YOUR OBJECTIVE: Tell how many lines in the listing below contain the word "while", giving the number alone.

DATA FOR REVIEW:
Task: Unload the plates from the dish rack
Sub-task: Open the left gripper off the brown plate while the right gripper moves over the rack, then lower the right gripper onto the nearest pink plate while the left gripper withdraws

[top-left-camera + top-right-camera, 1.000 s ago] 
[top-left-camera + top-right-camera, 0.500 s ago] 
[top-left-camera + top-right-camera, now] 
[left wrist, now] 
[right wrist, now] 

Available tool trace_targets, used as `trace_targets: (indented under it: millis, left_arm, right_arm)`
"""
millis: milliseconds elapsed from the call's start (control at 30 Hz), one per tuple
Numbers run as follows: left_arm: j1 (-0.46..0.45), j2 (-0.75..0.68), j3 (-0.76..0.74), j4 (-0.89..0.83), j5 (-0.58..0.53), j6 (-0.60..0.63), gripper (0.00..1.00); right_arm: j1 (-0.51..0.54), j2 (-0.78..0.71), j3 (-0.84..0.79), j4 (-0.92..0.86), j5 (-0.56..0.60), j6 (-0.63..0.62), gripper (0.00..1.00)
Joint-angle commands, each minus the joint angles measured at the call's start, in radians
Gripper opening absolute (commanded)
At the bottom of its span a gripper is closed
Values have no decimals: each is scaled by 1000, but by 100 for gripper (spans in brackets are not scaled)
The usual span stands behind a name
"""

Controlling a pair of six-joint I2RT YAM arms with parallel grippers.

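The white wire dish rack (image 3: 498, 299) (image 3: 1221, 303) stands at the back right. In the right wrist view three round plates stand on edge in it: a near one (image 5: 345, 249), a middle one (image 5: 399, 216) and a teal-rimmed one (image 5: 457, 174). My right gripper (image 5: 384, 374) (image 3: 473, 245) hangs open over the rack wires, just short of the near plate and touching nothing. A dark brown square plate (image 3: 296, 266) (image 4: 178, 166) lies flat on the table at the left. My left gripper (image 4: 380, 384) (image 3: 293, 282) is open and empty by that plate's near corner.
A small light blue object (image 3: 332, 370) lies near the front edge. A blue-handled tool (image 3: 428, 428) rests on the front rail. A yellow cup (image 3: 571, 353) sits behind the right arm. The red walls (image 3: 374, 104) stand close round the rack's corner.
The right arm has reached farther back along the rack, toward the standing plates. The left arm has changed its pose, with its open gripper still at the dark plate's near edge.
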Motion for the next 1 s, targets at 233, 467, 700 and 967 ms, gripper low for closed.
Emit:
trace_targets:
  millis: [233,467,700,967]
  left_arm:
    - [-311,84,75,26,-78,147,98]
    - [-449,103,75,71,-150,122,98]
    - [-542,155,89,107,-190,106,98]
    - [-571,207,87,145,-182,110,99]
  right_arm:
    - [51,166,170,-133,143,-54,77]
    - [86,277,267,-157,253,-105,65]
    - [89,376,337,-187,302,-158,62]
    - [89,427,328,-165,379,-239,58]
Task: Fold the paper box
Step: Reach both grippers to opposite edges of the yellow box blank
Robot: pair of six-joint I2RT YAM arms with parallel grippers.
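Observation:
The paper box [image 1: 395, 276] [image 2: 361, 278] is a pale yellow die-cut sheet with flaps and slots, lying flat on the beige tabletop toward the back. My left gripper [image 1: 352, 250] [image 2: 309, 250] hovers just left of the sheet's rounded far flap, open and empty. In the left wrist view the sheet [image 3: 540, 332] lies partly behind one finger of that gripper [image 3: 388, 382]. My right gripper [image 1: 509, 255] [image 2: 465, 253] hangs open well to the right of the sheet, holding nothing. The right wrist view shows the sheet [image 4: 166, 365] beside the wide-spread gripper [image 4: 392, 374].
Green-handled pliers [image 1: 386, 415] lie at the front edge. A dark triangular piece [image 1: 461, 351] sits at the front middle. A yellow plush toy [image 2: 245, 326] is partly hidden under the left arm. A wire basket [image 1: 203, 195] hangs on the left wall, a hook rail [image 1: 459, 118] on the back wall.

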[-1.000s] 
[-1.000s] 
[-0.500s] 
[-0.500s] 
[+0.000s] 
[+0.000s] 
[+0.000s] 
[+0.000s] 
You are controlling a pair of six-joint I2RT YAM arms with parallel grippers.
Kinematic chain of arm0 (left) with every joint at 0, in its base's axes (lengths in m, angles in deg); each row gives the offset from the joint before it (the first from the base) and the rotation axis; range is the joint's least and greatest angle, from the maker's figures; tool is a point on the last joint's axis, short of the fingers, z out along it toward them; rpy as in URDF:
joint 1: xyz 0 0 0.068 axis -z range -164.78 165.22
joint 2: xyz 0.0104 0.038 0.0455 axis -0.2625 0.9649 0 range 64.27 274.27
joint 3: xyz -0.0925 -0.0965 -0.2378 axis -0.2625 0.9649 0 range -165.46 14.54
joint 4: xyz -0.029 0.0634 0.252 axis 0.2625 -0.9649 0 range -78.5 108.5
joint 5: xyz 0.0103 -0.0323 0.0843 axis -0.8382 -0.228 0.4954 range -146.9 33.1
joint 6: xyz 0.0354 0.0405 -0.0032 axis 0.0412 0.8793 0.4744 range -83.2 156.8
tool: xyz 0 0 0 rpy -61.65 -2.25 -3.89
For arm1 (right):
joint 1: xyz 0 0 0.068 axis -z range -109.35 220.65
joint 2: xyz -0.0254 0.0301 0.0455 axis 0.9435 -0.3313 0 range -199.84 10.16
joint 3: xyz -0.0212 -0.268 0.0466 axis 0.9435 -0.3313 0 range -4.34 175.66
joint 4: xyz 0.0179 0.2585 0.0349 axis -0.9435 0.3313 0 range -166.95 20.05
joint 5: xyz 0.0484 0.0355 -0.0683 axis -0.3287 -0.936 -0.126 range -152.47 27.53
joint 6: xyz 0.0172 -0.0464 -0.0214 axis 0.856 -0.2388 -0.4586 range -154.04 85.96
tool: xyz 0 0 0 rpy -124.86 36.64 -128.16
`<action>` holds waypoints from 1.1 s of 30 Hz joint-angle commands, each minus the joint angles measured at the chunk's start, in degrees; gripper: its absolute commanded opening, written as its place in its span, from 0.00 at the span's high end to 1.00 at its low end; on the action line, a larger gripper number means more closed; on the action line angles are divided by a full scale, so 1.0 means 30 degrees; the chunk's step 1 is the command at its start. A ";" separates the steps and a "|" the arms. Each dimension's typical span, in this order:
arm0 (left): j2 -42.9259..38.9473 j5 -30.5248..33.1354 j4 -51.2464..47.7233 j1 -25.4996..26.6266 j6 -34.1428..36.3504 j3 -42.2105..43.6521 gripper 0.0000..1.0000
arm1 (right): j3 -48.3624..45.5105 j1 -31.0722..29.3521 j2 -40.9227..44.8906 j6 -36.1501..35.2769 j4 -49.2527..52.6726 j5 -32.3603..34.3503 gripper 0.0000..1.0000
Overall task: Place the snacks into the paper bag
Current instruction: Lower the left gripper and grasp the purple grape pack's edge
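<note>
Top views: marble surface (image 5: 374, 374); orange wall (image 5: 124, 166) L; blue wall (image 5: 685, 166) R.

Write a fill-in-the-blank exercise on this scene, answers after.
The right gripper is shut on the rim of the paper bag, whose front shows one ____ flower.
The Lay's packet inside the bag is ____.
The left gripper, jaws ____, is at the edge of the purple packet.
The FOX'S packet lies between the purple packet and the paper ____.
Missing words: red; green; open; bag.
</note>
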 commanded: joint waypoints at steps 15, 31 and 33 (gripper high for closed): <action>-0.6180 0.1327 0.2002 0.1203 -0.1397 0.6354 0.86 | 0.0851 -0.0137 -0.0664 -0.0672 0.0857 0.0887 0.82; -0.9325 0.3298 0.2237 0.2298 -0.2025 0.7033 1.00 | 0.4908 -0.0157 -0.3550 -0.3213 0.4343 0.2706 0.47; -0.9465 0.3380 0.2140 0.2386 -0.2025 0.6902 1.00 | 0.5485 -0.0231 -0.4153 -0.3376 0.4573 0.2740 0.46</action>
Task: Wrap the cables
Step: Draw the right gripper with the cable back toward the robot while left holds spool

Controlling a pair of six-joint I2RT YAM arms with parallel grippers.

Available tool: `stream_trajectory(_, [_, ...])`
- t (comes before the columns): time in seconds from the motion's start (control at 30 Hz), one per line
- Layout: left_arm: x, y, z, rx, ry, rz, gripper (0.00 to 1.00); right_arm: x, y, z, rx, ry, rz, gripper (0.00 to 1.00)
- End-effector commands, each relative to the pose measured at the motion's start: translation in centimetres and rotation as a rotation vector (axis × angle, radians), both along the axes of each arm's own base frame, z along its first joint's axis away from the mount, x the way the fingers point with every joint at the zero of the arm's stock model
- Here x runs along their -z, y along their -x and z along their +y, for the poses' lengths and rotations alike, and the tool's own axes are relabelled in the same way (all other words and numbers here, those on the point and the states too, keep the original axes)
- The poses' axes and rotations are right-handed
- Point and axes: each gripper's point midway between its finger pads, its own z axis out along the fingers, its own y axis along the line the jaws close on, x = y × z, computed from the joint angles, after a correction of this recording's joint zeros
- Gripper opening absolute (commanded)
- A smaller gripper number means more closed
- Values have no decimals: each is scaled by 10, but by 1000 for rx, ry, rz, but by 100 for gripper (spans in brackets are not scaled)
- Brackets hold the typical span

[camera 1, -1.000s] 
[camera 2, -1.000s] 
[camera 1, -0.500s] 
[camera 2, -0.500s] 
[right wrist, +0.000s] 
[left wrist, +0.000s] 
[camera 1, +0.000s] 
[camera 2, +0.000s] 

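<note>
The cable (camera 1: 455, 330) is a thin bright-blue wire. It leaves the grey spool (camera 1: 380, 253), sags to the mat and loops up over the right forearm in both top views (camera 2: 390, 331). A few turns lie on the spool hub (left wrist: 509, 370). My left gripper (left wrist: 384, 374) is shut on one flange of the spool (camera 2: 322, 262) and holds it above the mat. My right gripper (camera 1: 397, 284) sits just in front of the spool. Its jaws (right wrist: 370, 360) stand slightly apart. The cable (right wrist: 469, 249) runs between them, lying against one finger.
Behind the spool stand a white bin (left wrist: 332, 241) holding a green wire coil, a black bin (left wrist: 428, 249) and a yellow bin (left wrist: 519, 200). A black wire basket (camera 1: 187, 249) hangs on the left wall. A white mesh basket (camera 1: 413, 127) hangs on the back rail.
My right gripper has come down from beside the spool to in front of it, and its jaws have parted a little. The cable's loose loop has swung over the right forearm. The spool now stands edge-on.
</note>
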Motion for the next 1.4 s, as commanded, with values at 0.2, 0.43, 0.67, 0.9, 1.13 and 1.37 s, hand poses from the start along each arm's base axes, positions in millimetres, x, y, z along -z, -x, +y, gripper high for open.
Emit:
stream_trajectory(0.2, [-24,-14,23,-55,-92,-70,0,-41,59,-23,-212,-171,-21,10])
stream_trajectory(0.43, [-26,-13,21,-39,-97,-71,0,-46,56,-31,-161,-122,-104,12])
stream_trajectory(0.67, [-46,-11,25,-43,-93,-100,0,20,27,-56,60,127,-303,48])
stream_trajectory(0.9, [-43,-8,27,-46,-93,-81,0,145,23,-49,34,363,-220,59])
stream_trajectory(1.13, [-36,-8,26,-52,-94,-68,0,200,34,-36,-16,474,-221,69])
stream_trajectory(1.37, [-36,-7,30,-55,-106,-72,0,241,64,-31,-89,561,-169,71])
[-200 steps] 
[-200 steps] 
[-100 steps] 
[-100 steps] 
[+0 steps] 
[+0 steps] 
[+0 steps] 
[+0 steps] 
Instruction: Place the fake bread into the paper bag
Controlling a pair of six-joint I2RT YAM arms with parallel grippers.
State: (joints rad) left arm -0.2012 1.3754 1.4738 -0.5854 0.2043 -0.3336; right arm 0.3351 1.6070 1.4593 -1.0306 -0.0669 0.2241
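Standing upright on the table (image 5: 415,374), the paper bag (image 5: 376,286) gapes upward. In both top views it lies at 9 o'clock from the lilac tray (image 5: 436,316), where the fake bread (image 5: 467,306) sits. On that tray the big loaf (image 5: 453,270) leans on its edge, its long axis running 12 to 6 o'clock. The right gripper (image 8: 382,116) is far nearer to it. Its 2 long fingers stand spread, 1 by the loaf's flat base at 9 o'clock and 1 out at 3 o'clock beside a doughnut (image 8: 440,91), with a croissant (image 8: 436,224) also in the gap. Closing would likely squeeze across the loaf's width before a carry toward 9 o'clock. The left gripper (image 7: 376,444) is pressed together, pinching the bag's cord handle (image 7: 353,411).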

RESPONSE FOR THIS EXERCISE: 2